▸ **Problem description**: Go to the line holding "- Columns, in" in the entries below and write out exactly every line down to and including the line holding "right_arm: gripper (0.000".

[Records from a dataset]
*****

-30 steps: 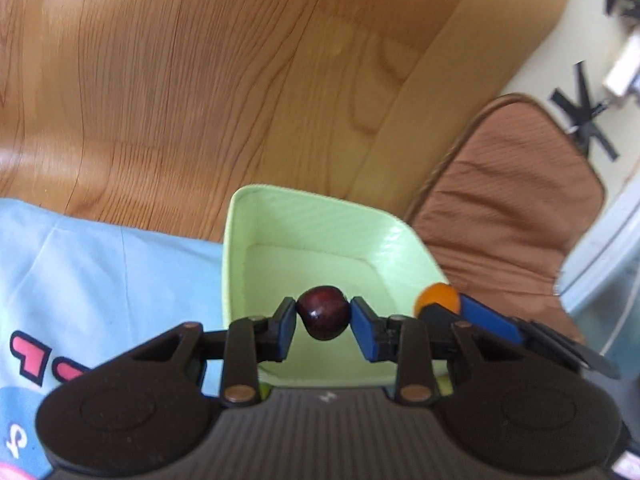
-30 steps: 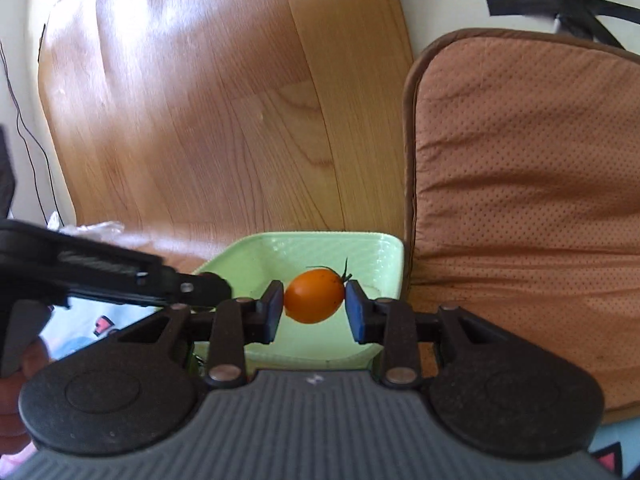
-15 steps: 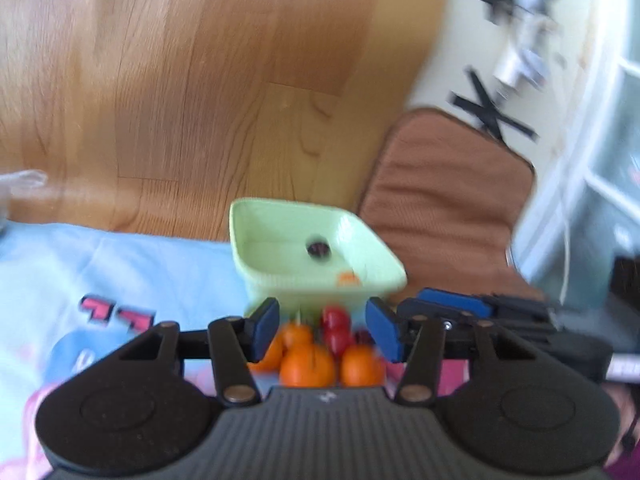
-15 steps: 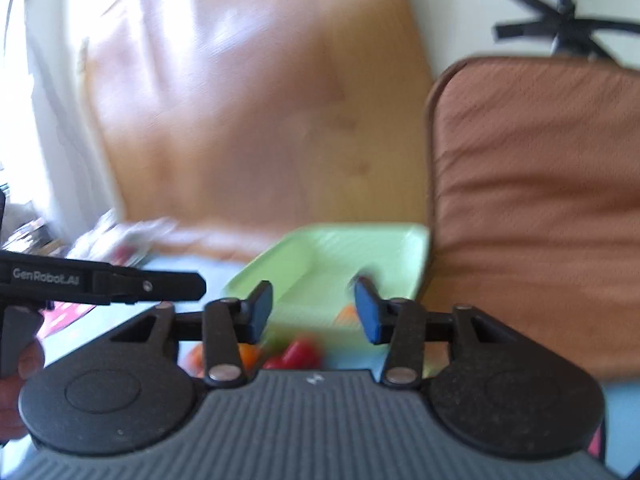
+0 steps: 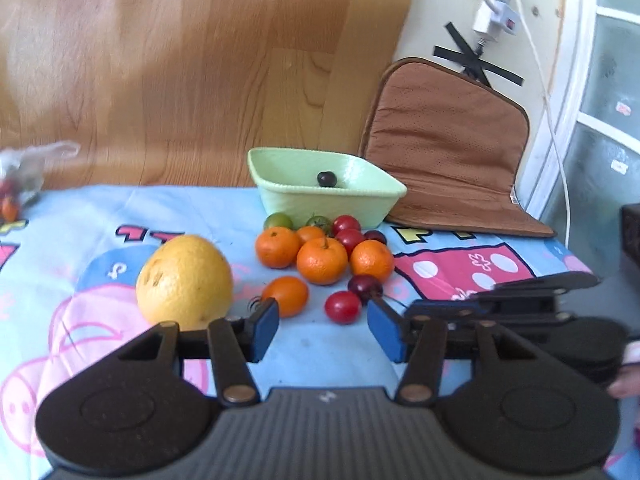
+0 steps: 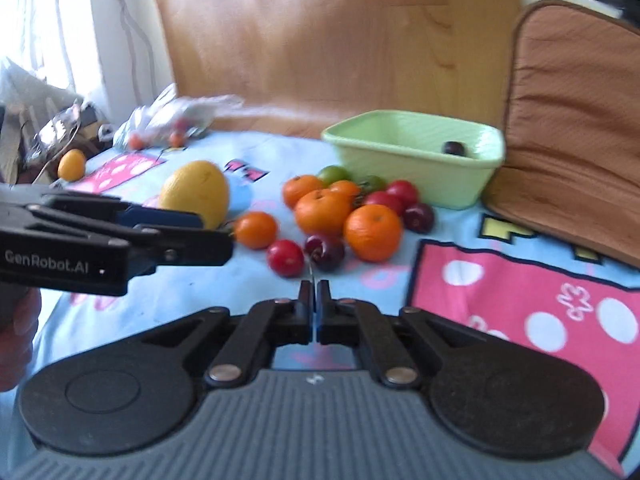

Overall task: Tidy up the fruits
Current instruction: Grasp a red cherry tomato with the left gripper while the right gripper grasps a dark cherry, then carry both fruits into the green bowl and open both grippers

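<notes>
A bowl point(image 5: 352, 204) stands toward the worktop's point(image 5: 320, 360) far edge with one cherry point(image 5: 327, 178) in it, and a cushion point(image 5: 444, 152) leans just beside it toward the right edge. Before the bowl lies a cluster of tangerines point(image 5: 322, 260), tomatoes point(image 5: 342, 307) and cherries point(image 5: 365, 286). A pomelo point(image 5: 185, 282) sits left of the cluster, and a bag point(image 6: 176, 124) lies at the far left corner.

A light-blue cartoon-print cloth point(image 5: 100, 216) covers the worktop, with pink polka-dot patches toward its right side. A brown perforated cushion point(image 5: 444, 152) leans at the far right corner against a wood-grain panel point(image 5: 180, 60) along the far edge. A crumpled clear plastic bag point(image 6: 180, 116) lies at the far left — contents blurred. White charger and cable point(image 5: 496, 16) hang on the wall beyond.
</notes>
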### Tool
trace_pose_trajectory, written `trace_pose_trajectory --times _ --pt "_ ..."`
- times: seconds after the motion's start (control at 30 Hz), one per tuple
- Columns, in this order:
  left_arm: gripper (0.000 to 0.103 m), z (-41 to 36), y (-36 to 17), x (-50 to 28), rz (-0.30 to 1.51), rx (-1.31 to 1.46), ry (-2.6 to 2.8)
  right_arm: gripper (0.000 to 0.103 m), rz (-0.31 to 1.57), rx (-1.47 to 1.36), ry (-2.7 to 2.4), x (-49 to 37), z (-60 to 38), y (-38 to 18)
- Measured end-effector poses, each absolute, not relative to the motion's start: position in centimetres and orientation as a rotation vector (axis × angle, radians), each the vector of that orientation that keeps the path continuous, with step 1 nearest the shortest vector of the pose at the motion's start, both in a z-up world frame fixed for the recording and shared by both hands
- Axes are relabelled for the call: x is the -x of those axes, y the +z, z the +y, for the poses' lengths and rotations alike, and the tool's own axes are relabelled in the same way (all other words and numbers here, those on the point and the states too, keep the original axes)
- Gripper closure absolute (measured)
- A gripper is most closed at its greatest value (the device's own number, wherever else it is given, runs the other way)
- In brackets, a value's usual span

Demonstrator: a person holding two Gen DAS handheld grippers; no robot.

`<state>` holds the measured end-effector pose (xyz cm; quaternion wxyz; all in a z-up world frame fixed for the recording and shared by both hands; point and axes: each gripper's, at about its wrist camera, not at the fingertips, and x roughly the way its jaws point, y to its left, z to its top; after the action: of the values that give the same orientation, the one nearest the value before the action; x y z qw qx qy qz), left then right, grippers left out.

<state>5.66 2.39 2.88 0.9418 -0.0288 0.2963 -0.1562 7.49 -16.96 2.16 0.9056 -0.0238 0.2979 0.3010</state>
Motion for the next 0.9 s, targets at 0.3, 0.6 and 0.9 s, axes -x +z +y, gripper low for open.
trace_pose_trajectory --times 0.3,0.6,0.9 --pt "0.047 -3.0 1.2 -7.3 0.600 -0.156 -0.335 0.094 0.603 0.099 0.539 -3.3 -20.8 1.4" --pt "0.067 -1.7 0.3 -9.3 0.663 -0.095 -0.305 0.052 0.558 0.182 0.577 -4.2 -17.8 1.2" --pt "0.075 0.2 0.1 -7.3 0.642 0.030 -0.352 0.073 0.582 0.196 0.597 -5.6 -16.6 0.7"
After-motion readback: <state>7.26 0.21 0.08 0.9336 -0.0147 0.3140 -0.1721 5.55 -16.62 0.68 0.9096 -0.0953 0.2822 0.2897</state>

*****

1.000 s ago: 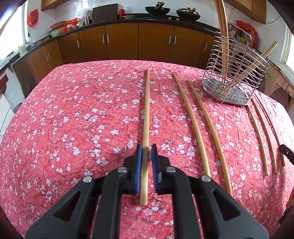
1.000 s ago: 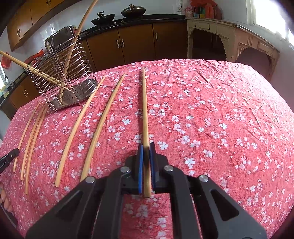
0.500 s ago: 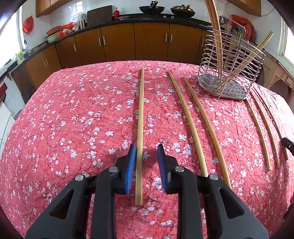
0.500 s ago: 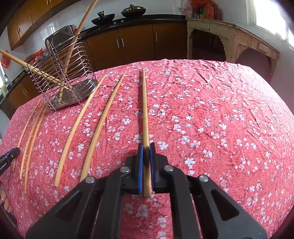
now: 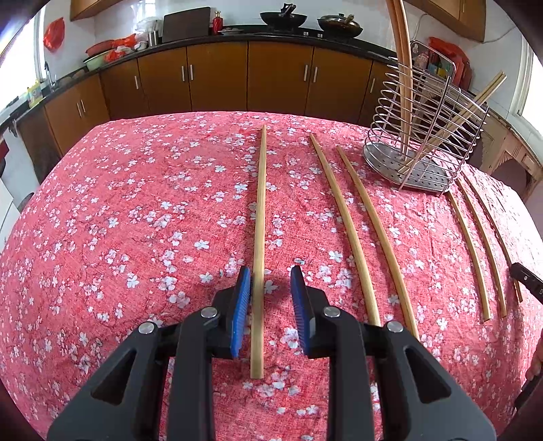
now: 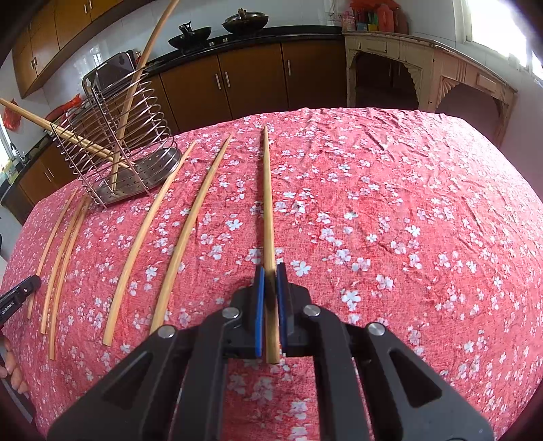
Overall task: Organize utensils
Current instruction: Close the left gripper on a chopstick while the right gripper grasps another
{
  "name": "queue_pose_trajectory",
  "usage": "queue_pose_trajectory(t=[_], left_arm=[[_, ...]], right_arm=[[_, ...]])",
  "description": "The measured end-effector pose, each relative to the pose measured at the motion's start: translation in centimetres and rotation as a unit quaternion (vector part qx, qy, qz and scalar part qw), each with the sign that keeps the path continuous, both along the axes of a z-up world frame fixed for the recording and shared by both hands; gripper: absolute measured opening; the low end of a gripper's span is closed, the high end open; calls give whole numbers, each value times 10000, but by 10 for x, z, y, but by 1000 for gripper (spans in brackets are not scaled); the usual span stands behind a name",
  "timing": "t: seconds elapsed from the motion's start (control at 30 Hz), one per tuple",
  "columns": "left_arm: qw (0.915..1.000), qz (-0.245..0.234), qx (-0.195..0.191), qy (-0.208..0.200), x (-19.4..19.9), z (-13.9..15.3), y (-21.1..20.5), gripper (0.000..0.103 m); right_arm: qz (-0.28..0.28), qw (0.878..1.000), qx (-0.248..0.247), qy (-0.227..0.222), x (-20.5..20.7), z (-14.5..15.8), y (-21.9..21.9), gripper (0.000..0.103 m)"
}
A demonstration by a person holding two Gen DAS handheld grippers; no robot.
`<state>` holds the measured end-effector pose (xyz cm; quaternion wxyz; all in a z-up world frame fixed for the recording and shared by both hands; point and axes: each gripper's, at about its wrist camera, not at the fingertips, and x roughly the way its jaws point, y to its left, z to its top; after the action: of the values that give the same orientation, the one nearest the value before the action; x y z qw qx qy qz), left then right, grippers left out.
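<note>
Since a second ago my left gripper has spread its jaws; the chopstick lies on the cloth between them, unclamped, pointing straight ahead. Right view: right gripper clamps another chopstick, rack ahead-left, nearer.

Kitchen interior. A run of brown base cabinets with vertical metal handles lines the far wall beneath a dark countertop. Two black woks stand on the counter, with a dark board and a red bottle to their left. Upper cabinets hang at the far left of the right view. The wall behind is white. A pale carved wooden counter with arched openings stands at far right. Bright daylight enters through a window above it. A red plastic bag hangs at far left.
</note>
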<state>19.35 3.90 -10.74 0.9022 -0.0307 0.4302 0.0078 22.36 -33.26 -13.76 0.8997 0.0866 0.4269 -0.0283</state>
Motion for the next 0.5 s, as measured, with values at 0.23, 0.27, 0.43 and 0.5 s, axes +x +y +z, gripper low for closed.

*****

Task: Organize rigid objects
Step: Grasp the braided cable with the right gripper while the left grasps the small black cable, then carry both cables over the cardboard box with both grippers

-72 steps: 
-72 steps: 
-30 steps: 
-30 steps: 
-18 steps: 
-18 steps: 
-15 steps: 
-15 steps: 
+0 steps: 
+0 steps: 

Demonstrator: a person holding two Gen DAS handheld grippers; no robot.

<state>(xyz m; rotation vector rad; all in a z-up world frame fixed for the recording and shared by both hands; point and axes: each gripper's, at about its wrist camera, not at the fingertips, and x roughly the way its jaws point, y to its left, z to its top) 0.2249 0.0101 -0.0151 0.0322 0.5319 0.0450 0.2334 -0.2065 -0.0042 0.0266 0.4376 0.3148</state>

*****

▸ **Answer to this task**:
- Columns, in this order:
  left_arm: gripper (0.000 to 0.103 m), z (-41 to 36), y (-36 to 17), x (-50 to 28), rz (-0.30 to 1.51), rx (-1.31 to 1.46), ry (-2.6 to 2.8)
  right_arm: gripper (0.000 to 0.103 m), rz (-0.31 to 1.57), rx (-1.47 to 1.36), ry (-2.7 to 2.4), x (-49 to 37), z (-60 to 38), y (-38 to 18)

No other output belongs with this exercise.